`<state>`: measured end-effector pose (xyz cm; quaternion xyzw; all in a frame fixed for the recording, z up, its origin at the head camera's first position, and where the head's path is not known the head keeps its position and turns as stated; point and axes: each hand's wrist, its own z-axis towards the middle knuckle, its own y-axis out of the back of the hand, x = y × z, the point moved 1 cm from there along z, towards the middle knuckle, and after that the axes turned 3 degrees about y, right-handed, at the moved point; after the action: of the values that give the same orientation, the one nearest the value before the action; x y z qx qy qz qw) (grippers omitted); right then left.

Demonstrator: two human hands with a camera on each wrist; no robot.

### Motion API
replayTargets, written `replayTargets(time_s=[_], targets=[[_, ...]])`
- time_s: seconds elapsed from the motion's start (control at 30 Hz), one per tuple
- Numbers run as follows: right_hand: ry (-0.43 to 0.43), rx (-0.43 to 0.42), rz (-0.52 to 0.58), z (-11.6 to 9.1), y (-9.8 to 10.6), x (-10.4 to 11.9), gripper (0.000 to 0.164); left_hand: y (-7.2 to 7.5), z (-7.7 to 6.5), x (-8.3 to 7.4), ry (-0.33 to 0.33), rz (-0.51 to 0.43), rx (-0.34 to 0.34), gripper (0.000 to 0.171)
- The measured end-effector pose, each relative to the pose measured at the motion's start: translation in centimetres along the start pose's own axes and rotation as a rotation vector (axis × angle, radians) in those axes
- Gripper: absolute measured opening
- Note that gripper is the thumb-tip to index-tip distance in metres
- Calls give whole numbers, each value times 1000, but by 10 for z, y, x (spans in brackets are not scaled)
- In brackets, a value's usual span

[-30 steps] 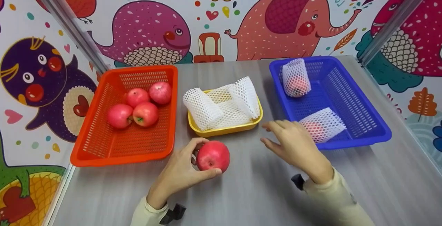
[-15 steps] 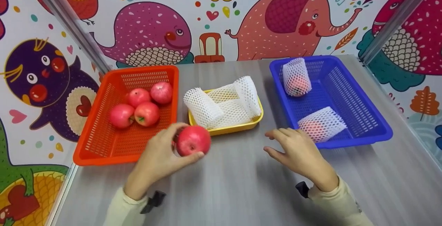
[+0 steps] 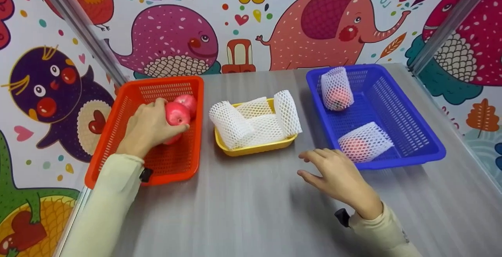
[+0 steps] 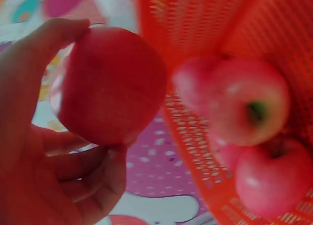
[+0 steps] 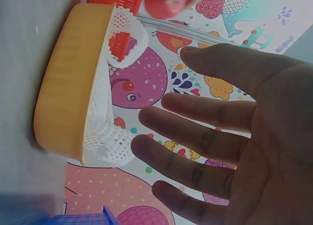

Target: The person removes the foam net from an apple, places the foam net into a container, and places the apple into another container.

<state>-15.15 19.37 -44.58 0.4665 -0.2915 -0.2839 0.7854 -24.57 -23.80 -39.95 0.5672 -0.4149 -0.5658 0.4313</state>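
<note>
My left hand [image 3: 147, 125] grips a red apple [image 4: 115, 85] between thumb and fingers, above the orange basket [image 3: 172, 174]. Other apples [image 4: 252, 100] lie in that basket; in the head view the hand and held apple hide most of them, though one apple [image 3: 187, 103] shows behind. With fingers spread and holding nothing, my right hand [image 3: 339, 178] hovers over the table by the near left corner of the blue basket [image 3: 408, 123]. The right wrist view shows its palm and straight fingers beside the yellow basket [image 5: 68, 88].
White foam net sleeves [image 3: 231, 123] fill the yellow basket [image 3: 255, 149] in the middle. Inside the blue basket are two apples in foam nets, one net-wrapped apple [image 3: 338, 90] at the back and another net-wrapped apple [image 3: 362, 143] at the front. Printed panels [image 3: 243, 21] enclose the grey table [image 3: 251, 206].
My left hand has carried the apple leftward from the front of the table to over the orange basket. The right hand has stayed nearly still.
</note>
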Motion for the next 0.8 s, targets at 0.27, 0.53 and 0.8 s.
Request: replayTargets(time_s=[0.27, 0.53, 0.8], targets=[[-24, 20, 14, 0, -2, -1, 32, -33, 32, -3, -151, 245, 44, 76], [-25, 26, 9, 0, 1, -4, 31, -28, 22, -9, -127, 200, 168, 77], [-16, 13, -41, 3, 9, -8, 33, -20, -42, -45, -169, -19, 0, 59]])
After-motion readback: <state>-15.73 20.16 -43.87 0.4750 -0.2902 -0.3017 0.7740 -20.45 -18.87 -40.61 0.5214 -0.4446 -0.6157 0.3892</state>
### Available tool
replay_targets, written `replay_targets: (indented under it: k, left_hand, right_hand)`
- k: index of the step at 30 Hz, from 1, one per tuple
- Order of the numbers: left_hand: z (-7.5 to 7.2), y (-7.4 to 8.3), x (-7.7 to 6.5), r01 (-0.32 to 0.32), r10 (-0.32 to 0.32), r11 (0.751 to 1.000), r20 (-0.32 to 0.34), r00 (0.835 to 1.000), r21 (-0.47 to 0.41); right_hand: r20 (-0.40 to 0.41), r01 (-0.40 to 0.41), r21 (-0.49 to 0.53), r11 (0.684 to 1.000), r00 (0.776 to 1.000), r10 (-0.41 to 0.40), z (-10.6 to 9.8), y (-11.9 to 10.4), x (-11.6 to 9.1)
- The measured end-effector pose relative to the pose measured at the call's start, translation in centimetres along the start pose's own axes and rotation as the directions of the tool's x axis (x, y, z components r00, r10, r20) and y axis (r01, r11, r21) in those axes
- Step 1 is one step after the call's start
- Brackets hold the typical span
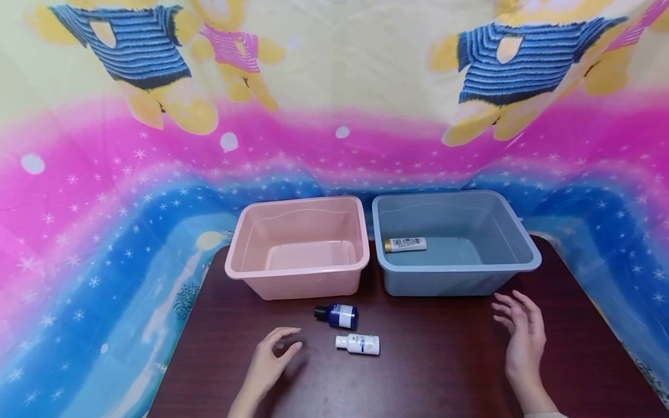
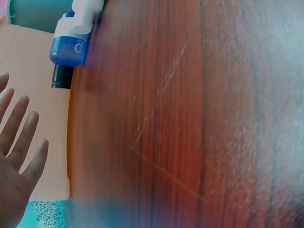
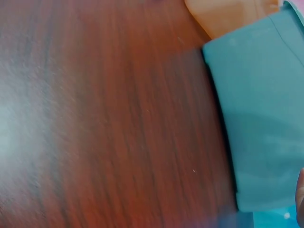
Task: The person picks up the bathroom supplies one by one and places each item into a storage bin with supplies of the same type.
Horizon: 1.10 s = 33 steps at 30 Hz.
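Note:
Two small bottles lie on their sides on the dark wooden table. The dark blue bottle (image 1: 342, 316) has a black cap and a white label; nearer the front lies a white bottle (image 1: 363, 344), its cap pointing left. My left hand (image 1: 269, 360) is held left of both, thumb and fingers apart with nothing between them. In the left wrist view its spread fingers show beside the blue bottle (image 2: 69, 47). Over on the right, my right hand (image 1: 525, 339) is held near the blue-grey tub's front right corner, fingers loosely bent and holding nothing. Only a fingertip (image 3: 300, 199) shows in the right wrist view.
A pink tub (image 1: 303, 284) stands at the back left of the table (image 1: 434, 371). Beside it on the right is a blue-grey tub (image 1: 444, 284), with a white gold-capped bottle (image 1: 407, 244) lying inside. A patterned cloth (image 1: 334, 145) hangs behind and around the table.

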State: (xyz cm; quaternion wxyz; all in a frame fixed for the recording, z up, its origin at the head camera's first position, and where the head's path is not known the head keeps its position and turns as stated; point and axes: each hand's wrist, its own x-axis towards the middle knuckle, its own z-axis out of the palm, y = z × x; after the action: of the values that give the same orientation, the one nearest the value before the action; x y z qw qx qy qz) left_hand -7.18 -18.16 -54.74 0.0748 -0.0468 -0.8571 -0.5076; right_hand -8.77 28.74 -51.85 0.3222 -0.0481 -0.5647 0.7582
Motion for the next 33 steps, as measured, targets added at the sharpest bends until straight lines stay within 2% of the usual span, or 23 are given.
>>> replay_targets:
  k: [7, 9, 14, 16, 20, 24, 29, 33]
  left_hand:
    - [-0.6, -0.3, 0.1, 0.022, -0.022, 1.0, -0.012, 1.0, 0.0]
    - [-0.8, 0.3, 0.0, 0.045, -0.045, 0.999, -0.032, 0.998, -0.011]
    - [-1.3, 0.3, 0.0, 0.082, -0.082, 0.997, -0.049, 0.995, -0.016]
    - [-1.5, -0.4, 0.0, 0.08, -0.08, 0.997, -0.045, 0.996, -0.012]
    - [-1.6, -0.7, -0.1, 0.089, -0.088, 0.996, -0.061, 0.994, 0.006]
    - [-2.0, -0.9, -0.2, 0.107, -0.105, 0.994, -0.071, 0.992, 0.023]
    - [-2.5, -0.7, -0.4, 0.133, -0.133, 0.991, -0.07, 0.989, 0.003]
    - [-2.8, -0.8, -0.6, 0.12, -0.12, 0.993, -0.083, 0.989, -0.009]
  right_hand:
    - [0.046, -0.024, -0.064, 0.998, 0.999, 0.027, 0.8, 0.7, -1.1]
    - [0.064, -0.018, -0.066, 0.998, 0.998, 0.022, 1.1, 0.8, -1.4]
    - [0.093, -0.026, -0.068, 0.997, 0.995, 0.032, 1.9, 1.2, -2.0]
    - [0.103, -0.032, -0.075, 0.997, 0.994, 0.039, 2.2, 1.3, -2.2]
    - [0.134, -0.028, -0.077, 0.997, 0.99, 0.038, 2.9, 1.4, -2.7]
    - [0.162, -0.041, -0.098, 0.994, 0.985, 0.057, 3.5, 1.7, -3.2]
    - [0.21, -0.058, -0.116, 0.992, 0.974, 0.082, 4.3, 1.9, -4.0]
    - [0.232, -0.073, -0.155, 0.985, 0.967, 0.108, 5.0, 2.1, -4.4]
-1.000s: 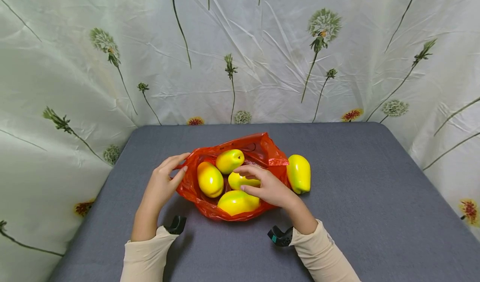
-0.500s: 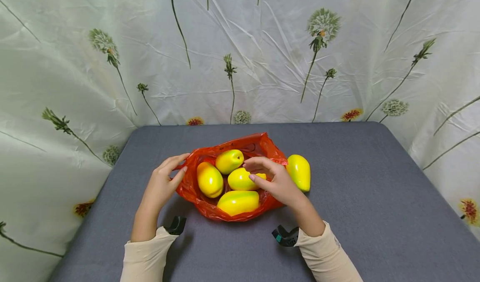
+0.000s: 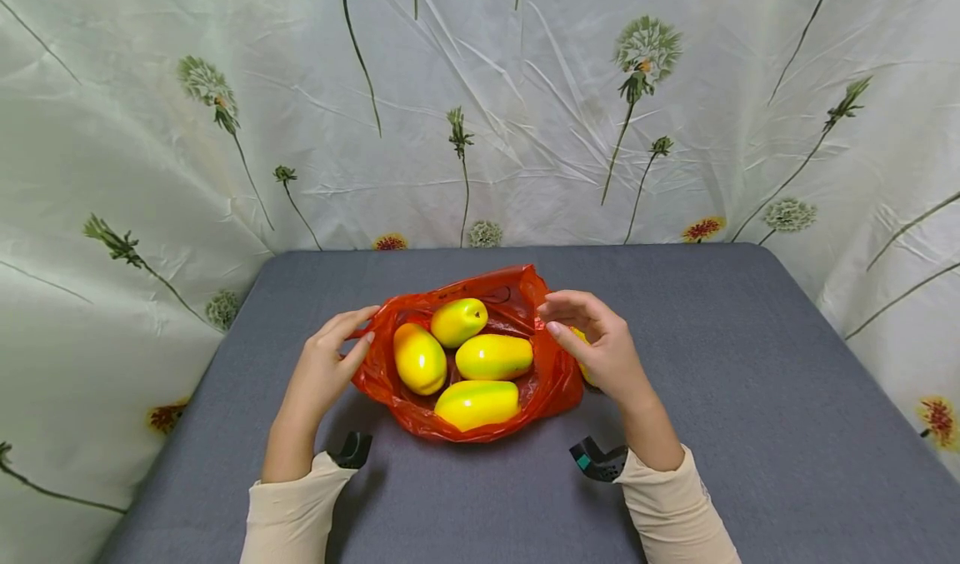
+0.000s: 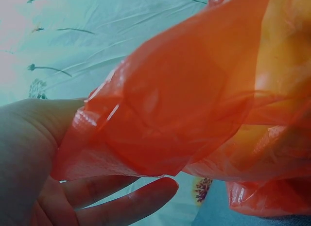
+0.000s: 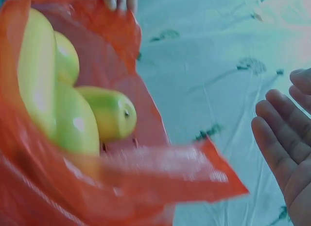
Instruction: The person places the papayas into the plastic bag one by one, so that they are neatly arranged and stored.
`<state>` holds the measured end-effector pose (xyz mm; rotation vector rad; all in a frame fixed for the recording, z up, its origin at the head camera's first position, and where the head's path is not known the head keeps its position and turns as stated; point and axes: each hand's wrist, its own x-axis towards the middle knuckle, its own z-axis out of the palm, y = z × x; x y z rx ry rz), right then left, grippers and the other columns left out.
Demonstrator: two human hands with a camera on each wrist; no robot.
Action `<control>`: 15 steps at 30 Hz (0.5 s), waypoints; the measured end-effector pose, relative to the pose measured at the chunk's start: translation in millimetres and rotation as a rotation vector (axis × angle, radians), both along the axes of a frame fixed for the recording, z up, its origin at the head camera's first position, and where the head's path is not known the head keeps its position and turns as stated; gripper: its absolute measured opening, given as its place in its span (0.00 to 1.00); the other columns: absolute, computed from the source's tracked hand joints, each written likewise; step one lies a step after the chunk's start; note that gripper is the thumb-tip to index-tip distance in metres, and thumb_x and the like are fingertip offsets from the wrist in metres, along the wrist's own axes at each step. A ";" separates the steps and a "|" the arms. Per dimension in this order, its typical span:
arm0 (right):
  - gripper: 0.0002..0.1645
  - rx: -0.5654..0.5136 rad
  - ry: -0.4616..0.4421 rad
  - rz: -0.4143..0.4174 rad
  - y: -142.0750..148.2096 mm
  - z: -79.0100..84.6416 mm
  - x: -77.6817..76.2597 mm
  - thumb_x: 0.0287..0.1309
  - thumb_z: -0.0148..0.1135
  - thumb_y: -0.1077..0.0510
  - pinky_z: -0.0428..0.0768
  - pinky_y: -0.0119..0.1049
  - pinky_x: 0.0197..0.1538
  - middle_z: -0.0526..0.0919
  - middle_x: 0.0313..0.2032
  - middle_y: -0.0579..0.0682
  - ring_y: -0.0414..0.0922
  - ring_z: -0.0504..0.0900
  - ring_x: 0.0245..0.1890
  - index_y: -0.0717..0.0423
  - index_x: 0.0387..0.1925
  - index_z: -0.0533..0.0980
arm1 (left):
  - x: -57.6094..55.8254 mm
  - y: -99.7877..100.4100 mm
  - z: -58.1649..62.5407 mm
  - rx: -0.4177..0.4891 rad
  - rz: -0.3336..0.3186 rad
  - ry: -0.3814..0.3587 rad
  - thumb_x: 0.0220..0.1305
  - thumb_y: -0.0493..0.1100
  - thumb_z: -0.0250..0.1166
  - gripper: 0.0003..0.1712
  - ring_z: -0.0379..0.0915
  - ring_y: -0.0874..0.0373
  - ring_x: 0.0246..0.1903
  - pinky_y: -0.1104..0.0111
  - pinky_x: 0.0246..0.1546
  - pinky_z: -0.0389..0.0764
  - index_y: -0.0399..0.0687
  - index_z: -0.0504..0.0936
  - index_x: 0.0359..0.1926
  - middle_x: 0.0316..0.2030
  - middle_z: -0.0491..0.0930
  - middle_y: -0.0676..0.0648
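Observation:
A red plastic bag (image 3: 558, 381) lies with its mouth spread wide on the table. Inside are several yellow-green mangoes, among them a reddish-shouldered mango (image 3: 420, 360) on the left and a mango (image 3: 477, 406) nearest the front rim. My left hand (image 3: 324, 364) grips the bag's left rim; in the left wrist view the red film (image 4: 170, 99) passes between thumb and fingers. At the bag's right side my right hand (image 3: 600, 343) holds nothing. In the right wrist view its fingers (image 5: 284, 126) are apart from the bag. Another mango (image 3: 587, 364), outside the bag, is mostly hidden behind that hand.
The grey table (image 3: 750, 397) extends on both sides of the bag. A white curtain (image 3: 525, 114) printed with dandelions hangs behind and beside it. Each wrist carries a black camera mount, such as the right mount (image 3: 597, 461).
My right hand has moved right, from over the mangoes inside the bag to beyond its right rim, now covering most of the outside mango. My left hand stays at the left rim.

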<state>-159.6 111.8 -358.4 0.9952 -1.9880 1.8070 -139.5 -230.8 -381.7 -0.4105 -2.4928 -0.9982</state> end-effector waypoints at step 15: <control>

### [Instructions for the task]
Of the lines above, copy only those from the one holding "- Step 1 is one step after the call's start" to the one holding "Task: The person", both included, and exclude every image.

### [Response area]
- Step 1 is one step after the call's start
- Brackets hold the typical span
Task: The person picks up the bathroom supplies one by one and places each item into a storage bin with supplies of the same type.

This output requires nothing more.